Just as Santa Clara County was only about a tax dispute, Citizens United was originally only concerned with a broadcast and election dispute, but the rulings of both cases commented on much more than the original conflicts. Southern Pacific complained about the issue of taxes, but spent most of the case declaring they should have access to the rights of persons under the 14th Amendment.

Hartmann includes the explanation from S.W. Sanderson, the attorney for the railroad, for why Southern Pacific should have the rights of individuals.

“I believe that the clause [of the Fourteenth Amendment] in relation to equal protection means the same thing as the plain and simple yet sublime words found in our Declaration of Independence, ‘all men are created equal.’ Not equal in physical or mental power, not equal in fortune or social position, but equal before the law.”

Southern Pacific did not dispute they owed taxes, but claimed their property was incorrectly assessed by Santa Clara County. This defense was one of six the railroad used to win the case, but the defense involving the 14th Amendment was not ruled on. After the court sided with the railroad, it also rejected an appeal by Santa Clara County.

Even though the justices explicitly declared they would not make a decision regarding the 14th Amendment protecting corporations, the court recorder made a note about this declaration. Part of the written record of the case reads, “The defendant corporations are persons within the intent of the clause in section one of the Fourteenth Amendment to the Constitution of the United States, which forbids a State to deny to any person within its jurisdiction the equal protection of the laws.” In this passage, the court recorder essentially claims that Southern Pacific Railroad is a person under the 14th Amendment, but this was not the opinion of any of the justices.

While researching his book, Hartmann found the original court record from Santa Clara County and asked an attorney about the significance of the above statement. The attorney identified the statement as part of the headnotes of the case. Headnotes are not part of the formal decision by the Court and have no legal authority whatsoever. When Hartmann pointed out that the headnotes had no legal standing, the attorney said, “a mistake compounding on a mistake.”

In cases that followed, corporations cited the headnotes from the Santa Clara County decision to be legally recognized as persons. Between the 1886 ruling and 1910, 307 14th Amendment cases were brought to the Supreme Court. Nineteen cases were from individual African Americans; 288 were from corporations, according to Hartmann.

Citizens United is the most recent example of the Supreme Court furthering the rights of corporations, especially in the realm of political funding. Aside from possibly limiting deliberation in politics, Neem mentioned another potential consequence of the ruling.
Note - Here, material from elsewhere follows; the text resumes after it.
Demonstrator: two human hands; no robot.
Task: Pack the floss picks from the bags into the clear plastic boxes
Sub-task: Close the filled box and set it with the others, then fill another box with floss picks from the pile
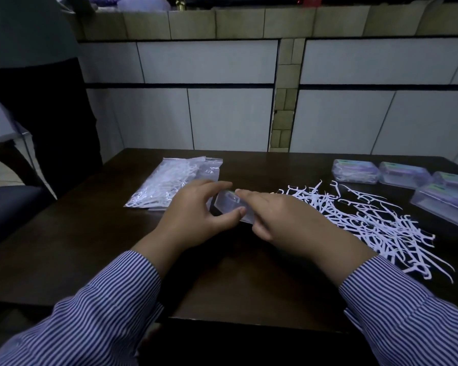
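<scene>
Centrally, both hands on one clear plastic box (232, 208), tilted, at mid-frame over the dark wooden table (222, 286). Left hand (196, 215): fingers curled over the box's far left end, thumb pressed on its near edge, so gripping it. Right hand (280, 220): fingers stretched over the box's top and right end, index tip touching the far edge close to the left fingertips, thumb tucked under the near side; holding the box too. Cannot tell whether the lid is shut or what lies inside.

Left of the hands, toward mid-left of the frame: clear bags of white floss picks (175, 183), lying flat, partly hidden behind the left hand. Right of the hands: loose heap of white floss picks (368, 223) spread on the tabletop, reaching toward the lower right. Beyond that heap, at the right edge: four more clear plastic boxes with coloured labels (402, 173), close together, lids down; picks visible in the leftmost one.

Striped blue-and-white sleeves (103, 307) on both forearms at the bottom. Tiled wall (209, 107) across the upper half, dark chair (16, 202) at the left edge.
</scene>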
“Voters have the sense that the people who are making the decisions are not them and then what is the point of voting?” Neem said. Whether that scenario actually occurs returns to the idea of corruption or the appearance of corruption. As long as voters feel marginalized by corporate influence that is a threat to the political process.

Corporations also do not encourage people to collaborate or reach across the aisle.
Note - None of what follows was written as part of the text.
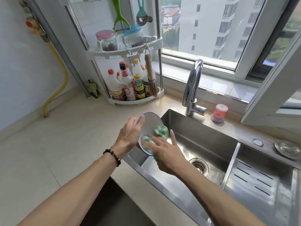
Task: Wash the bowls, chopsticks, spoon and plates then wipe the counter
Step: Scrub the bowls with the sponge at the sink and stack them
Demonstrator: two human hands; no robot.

“Your neighbor is conservative and you’re liberal and you realize that ‘We’ve got to make this work together,’” Neem said. “Corporations don’t have that problem. They are not seeking to make it work together.”
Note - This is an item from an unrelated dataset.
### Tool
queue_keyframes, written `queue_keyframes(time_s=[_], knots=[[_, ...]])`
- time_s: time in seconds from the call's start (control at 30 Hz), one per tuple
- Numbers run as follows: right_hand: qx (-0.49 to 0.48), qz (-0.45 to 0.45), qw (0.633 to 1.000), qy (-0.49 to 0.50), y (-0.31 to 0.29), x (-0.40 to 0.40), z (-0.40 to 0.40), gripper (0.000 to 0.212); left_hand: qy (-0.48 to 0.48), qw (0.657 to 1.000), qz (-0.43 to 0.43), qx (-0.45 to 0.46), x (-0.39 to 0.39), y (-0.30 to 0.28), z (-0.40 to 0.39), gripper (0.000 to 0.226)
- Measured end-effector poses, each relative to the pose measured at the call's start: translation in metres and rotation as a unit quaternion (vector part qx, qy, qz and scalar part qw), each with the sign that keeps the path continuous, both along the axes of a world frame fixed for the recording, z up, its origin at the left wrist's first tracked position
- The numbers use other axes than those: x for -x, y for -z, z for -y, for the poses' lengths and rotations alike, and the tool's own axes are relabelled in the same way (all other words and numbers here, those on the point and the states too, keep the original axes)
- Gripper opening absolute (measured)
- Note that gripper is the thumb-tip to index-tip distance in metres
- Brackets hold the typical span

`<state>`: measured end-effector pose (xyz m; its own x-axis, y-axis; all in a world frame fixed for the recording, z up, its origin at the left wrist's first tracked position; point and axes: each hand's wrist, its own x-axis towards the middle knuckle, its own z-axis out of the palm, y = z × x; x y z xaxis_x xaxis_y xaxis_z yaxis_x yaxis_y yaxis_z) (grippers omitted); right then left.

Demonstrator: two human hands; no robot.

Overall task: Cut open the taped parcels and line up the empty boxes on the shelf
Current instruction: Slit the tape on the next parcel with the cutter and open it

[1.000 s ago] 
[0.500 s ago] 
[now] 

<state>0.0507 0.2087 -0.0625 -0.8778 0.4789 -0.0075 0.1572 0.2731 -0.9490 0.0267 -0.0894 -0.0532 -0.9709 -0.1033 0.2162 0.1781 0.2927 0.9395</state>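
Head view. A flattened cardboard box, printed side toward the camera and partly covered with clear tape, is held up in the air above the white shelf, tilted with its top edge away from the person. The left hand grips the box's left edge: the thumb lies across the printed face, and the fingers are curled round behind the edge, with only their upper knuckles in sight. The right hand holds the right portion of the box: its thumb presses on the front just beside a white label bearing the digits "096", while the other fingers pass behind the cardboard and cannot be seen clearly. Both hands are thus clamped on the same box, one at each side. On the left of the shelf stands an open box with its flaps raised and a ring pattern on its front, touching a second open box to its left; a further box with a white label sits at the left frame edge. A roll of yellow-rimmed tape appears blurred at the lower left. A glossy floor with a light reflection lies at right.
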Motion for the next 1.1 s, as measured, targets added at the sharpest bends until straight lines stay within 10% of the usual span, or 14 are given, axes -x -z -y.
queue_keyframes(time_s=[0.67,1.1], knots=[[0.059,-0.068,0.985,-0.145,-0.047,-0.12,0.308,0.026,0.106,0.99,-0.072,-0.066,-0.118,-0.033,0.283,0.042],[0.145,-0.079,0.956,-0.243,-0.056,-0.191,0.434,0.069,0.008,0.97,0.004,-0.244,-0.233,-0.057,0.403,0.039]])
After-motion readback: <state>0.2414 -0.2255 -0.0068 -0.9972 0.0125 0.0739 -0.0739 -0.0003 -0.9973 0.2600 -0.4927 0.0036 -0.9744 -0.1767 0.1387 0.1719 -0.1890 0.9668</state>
This inability to relate and reach a consensus raises the question of what the political landscape might look like when dominated by corporate influence. The Citizens United ruling already resulted in a significant increase in campaign spending during the 2010 midterm election. Citizens United extends corporate rights in the U.S. and, more specifically, allows them to provide unlimited funds to elections. How the decision will affect the nation and its political process in the long run remains to be seen.